======== Supplied data ========

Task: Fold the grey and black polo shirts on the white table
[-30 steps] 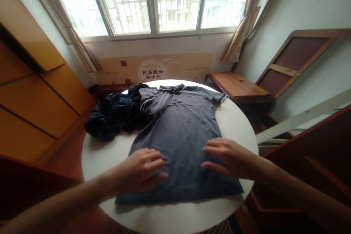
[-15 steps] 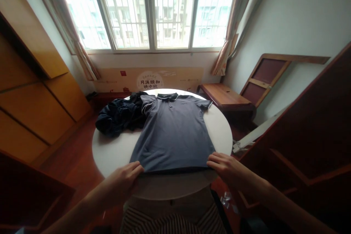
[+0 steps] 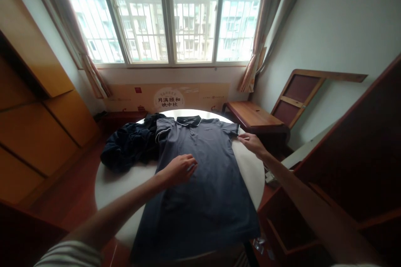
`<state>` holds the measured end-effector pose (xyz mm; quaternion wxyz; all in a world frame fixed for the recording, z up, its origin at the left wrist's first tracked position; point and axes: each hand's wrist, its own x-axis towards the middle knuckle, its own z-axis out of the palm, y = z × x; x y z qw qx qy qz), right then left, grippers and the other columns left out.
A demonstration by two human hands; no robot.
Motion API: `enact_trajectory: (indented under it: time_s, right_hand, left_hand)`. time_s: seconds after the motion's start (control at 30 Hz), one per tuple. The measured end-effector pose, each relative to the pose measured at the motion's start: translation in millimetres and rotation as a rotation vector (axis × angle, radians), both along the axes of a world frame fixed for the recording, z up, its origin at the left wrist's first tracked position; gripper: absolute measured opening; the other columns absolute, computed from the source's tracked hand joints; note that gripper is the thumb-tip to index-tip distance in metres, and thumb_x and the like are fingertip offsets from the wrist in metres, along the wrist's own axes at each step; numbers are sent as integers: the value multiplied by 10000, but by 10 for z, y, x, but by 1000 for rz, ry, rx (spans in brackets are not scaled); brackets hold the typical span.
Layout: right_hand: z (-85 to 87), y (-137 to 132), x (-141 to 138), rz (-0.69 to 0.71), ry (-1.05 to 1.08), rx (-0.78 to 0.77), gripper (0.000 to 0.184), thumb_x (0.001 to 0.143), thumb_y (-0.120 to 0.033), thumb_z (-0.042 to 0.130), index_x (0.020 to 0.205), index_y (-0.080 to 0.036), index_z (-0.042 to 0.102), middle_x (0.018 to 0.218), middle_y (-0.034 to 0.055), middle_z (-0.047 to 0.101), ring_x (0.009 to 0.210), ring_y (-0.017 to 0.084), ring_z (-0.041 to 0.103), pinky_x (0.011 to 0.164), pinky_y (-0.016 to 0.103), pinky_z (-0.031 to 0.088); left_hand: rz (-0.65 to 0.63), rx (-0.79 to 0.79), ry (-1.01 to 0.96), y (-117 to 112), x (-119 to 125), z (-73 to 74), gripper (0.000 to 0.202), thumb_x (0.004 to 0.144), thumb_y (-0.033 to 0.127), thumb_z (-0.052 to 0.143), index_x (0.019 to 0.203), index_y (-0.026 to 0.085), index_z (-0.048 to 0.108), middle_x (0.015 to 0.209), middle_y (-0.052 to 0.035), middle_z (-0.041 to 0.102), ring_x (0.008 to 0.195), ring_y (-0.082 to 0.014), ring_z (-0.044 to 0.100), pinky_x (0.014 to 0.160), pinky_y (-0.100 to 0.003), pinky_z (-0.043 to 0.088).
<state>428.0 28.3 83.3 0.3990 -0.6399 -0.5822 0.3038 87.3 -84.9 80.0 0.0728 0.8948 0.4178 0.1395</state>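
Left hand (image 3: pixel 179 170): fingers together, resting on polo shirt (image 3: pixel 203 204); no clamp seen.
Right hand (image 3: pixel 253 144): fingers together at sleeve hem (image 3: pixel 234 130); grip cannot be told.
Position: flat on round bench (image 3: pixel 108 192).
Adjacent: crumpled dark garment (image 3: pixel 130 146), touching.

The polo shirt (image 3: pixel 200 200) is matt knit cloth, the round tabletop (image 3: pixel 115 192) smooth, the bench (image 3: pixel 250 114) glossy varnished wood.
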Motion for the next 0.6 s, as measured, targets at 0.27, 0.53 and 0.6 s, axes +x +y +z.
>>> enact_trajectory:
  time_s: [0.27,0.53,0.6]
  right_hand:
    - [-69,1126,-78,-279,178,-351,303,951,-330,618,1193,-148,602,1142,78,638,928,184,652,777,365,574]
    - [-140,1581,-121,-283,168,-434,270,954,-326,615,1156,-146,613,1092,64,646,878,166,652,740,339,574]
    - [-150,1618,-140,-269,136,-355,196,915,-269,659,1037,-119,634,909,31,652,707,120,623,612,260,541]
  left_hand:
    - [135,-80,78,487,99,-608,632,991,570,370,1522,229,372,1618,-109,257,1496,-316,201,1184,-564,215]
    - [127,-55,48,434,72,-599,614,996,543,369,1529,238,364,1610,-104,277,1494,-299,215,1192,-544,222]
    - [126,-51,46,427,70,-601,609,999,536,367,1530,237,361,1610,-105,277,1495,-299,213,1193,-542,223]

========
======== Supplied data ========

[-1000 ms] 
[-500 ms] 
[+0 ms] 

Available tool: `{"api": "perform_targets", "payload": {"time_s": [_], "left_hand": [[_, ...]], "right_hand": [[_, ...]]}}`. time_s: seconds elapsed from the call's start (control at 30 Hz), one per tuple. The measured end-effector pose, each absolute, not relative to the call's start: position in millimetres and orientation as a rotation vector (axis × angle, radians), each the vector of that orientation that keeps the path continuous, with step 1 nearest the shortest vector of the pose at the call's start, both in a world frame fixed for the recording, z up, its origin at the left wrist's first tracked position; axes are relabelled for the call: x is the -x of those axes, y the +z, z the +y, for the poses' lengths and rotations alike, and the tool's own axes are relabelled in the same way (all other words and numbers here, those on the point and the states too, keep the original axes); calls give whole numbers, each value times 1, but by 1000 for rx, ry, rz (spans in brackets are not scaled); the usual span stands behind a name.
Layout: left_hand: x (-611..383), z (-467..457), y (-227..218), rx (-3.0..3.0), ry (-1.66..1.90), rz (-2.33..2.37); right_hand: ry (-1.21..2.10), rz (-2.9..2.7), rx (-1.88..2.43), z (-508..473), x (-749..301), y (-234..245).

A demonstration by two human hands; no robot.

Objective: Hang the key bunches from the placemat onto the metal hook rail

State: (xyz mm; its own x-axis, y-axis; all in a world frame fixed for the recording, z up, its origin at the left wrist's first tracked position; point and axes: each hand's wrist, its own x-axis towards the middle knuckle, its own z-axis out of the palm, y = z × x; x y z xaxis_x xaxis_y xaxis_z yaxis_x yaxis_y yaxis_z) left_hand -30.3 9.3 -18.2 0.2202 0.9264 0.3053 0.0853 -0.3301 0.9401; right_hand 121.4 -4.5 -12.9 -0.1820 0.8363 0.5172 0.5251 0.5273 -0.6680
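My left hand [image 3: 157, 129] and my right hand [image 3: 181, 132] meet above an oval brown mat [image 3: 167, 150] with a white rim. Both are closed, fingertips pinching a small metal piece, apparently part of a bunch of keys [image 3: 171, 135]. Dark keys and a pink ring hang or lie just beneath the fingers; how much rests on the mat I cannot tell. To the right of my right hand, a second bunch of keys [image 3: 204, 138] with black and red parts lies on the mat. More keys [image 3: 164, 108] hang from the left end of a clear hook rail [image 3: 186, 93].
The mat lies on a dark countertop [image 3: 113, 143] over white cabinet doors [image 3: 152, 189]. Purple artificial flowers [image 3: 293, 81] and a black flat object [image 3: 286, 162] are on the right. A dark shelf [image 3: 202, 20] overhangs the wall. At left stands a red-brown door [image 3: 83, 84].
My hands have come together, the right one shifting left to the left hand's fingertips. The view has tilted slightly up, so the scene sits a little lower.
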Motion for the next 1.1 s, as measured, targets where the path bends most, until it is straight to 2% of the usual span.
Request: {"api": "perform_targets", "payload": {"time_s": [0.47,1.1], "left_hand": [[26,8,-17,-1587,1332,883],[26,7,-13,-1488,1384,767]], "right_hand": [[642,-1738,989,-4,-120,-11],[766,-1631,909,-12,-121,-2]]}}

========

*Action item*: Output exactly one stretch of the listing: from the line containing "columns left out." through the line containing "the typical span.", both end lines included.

*Answer to this task*:
`<state>` holds the measured end-effector pose (xyz mm; quaternion wxyz; all in a world frame fixed for the recording, z up, its origin at the left wrist's first tracked position; point and axes: each hand's wrist, its own x-axis towards the middle knuckle, its own z-axis out of the palm, y = z × x; x y z qw qx qy qz), right then left, grippers and the other columns left out.
A demonstration by two human hands; no robot.
Motion API: `enact_trajectory: (indented under it: time_s, right_hand, left_hand)`. time_s: seconds after the motion's start (control at 30 Hz), one per tuple. The measured end-effector pose, each relative to the pose measured at the motion's start: translation in millimetres and rotation as a rotation vector (axis × angle, radians), both along the axes of a world frame fixed for the recording, z up, its origin at the left wrist's first tracked position; gripper: absolute measured opening; the other columns absolute, computed from the source's tracked hand joints; note that gripper is the thumb-tip to index-tip distance in metres, and thumb_x and the like are fingertip offsets from the wrist in metres, along the wrist's own axes at each step; numbers are sent as integers: the value multiplied by 10000, but by 10 for z, y, x, but by 1000 for rz, ry, rx (spans in brackets are not scaled); brackets hold the typical span.

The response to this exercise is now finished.